Exercise
Return only the lines from the top of the data down to the one that holds "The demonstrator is", both included, without any pictures.

Stored data
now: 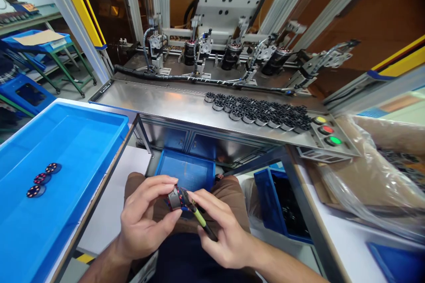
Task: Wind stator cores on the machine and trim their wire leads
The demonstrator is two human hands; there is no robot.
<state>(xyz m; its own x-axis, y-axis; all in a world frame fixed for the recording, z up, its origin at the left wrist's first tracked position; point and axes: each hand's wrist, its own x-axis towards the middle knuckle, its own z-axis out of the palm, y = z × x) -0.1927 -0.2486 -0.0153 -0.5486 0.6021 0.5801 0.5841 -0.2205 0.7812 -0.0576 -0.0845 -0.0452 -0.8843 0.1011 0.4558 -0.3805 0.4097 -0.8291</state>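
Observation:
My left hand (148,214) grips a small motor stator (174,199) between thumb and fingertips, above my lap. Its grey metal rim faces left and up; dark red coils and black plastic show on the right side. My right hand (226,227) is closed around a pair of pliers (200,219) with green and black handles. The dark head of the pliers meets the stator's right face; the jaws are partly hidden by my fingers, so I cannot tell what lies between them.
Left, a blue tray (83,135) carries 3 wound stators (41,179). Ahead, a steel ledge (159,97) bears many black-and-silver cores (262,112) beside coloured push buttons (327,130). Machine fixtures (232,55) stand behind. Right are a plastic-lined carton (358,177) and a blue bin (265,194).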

Solution to this exercise
now: 
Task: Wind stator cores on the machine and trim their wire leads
The demonstrator is two human hands; there is no robot.

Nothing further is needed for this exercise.